Генри Кьюлафрой Эклз (рыжий, чуть рассеянный, рост шесть футов два дюйма) вышел из багажного отделения космопорта с кучей чужих вещей в маленьком портфеле.
Рядом бубнил некий бизнесмен: - С вами, теперешней молодежью, одно расстройство. Сказано вам, возвращайтесь на Беллону. Говорите, попали с той блондиноч-кой, и что ж, из-за этого скакать из мира в мир, портить всем настроение, да, куда уж дальше, работу бросить!
Генри остановился, вяло ухмыльнулся: - Да-а…
- Согласен, у вас могут быть свои проблемы, и нам, кто постарше, их не понять, но ведь должна быть хоть какая-то ответственность…- он заметил, что Генри остановился перед дверью с табличкой "Для мужчин".- Что ж, ладно,- широко улыбнулся бизнесмен.- Рад был познакомиться, Генри.

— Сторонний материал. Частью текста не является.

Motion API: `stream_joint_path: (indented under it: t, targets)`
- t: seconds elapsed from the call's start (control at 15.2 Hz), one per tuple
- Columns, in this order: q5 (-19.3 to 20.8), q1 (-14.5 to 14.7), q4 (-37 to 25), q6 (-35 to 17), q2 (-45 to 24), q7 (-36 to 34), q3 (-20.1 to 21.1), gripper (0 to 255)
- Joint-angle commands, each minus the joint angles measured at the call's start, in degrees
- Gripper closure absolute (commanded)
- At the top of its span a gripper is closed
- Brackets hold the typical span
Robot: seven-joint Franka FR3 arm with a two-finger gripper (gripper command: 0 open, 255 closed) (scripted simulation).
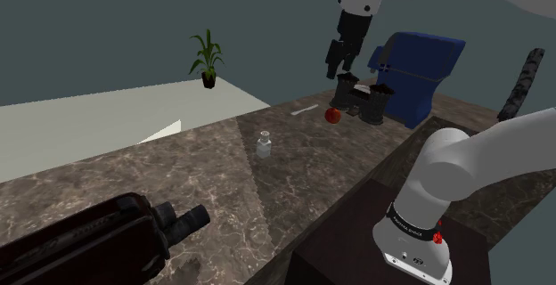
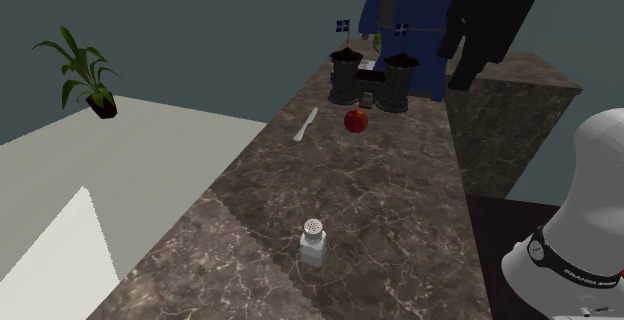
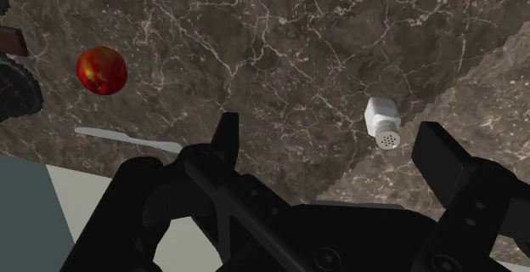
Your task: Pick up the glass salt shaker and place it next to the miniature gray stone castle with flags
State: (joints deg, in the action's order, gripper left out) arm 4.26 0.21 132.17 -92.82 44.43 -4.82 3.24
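The small clear salt shaker [image 1: 264, 144] with a perforated cap stands upright and alone on the dark marble counter [image 1: 205, 194], well short of the castle; it also appears at shaker [image 2: 314, 242] and shaker [image 3: 383, 121]. The dark stone castle [image 1: 363, 101] with little blue flags sits at the counter's far end, castle [image 2: 372, 81]. My black gripper [image 1: 337, 61] hangs in the air above the castle, far from the shaker. In the wrist view the gripper [image 3: 331, 143] is open, its fingers wide apart with nothing between them; the shaker lies beyond one fingertip [image 3: 437, 150].
A red apple [image 2: 355, 120] and a pale knife [image 2: 306, 125] lie just in front of the castle. A blue bulky object [image 1: 419, 74] stands behind it. A potted plant [image 1: 207, 61] stands on the pale surface beyond the counter edge. A black binocular-like object [image 1: 98, 239] lies at the near end.
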Motion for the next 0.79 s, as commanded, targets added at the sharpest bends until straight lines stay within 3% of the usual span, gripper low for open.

В этих чертовых перелетах всегда приятно встретить человека, с которым стоит поболтать. Пока.
Через десять минут из той же двери вышел Гилрой К. Эвентайд, рост шесть футов ровно (один из надставных каблуков треснул, и я спрятал оба под гору бумажных полотенец), шатен (даже мой парикмахер не знает, какой я масти на самом деле), весь из себя шустрый и современный и выряженный по моде - в изысканно дурном вкусе,- в общем, тип, с которым бизнесмен и заговаривать бы не стал. Он сел в порту на рейсовый вертолет до Пан Америкэн (Ну. Точно. Выпил.), вышел на Центральном Вокзале и зашагал по Сорок второй к Восьмой авеню со множеством чужих вещей в портфеле.
Вечер - это скульптуры из света.
Я перешел пластиплексовую мостовую Бродвея - Великий Белый Путь, и верно, заливал светом по горло, и, надо думать, поэтому лица выглядели такими таинственными,- обогнул толпы у эскалаторов подземки и под-подземки, и под-под-под… (в восемнадцать, выйдя из тюрьмы, я с неделю ошивался здесь, потаскивая у прохожих, но деликатно, так деликатно, что никто и не понял, что его обчищают), пробрался через стайку хихикающих и жующих школьниц; в волосах у них мерцали огни, и так они смущались своих прозрачных пластиковых блузок, запрет на которые только что сняли (помнится, ватную - не путать с потной - грудь придумали в семнадцатом веке), что я и уставился с пониманием; девицы захихикали еще пуще. Бог ты мой, я-то в их годы вкалывал на занюханной молочной ферме и о большем не думал.